Child care in cultural context
The Australian Temperament Project
Children in need
Multiple and changeable child care
Negotiating work and family
Survey of lesbian, gay, bisexual, transgender and intersex parents

May 2001

Program Manager: Sarah Wise

The family is the primary setting for children's development, and the importance of the early years of development for a person's adult life is increasingly recognised. With increasing diversity of family forms, and the changing roles and pressures within families, understanding how family factors interact with the child's own characteristics, and those of the family's wider social context, in determining children's adjustment is a complex task. The Children and Parenting program studies children in the social contexts of their family, community and culture. This knowledge can provide a basis for policy frameworks and services that can enrich children's lives by enhancing care and responsibility for children by their parents and communities. This is the aim of the Children and Parenting Program.


Child care in cultural context
Project Manager: Sarah Wise

Child care services are one of a range of resources available to parents to assist them in their child-rearing functions. The study of 'Child care in Cultural Context' set out to understand what functions parents expect child care to provide, and how closely these services match parents' cultural values and beliefs about children and their development as well as their care practices. The purpose of studying these issues is to determine whether parents from culturally and linguistically diverse families choose child care services that are akin to the nature and quality of care provided at home, and how children's development is influenced when there are substantial differences across these settings. These issues have relevance to both the structure and scope of child care arrangements in Australia. They also contribute to understanding about how children negotiate the different worlds of child care and home.
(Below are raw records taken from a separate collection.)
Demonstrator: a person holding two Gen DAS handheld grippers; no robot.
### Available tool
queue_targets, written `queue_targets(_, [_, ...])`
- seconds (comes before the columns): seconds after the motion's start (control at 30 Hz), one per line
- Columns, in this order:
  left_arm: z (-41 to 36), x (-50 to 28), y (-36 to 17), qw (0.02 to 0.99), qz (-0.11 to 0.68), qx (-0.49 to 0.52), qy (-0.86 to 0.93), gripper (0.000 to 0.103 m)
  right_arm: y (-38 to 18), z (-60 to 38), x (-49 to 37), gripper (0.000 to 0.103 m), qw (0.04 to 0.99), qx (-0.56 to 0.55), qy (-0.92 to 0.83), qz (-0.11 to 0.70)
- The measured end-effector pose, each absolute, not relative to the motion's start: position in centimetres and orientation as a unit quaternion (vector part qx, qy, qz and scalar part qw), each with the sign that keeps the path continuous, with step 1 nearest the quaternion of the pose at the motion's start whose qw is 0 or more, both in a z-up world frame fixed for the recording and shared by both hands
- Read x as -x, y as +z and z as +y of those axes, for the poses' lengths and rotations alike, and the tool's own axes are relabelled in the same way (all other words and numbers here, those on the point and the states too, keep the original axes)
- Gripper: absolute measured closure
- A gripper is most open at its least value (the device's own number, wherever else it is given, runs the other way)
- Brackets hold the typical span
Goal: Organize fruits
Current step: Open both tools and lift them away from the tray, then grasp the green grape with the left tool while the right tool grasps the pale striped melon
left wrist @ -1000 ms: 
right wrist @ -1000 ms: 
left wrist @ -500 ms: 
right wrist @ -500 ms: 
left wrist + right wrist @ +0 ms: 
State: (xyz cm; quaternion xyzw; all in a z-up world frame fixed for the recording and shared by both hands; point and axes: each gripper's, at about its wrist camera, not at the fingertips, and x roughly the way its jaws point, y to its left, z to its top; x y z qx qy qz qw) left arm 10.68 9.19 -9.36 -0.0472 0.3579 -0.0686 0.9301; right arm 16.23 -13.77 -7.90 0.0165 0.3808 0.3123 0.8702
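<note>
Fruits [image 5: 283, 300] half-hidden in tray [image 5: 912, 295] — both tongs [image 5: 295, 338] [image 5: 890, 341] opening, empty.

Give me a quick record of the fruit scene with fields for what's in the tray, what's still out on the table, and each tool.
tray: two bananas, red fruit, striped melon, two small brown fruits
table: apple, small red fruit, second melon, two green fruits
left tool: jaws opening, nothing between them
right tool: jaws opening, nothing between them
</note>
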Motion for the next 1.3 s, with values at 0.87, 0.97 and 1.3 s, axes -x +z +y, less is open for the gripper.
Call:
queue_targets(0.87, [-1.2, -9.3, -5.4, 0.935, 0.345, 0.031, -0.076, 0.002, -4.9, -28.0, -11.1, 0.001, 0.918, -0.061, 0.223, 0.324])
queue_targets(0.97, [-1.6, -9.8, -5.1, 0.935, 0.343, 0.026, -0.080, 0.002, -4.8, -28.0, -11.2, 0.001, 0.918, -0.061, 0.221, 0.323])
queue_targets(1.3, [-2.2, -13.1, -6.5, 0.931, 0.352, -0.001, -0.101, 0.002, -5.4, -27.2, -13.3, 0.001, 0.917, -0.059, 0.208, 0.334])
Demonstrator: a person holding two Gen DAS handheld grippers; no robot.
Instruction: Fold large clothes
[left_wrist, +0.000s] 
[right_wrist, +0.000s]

Children from Vietnamese, Somali and Anglo-Australian cultural backgrounds using centre based child care, family day care and informal care, and their parents and carers, are the participants in the study. They are currently being recruited to the project through child care centres, family day care schemes and community bulletins. To date, parent and carer information has been received concerning 36 children, and recruitment and data collection will continue through the first half of the next reporting period until information on approximately 100 children from each cultural background is obtained.

 

The Australian Temperament Project
Project Manager: Diana Smart

The Australian Temperament Project is a large longitudinal study of children's development which began in 1983 with the enrolment of a representative sample of over 2,000 infants and their families from urban and rural areas of Victoria. The study investigates pathways to psychosocial adjustment across childhood and adolescence, and the influence of personal, family and environmental factors. Since early in 2000, the Australian Institute of Family Studies has been collaborating with researchers from the University of Melbourne and the Royal Children's Hospital in this ongoing research project.

The past year has seen the completion of the 12th wave of data collection, which comprised a mail survey of the entire sample of participating parents and adolescents, who were then aged 17-18 years. Statistical analysis of the latest wave of data is underway, and will be followed by analyses of longitudinal trajectories, utilising the data gathered from infancy onwards. The foci of the analyses are the personal and family factors which facilitate healthy adolescent adjustment, and the origins and emergence of adolescent antisocial behaviour problems, substance use and depression. Planning has begun for the 13th data collection wave, scheduled to take place in the first half of 2002. A National Health and Medical Research Council grant was awarded for the year 2001 to investigate the precursors of and pathways to adolescent depression. A collaboration has begun with 'Crime Prevention Victoria' to investigate patterns and predictors of antisocial and criminal behaviour.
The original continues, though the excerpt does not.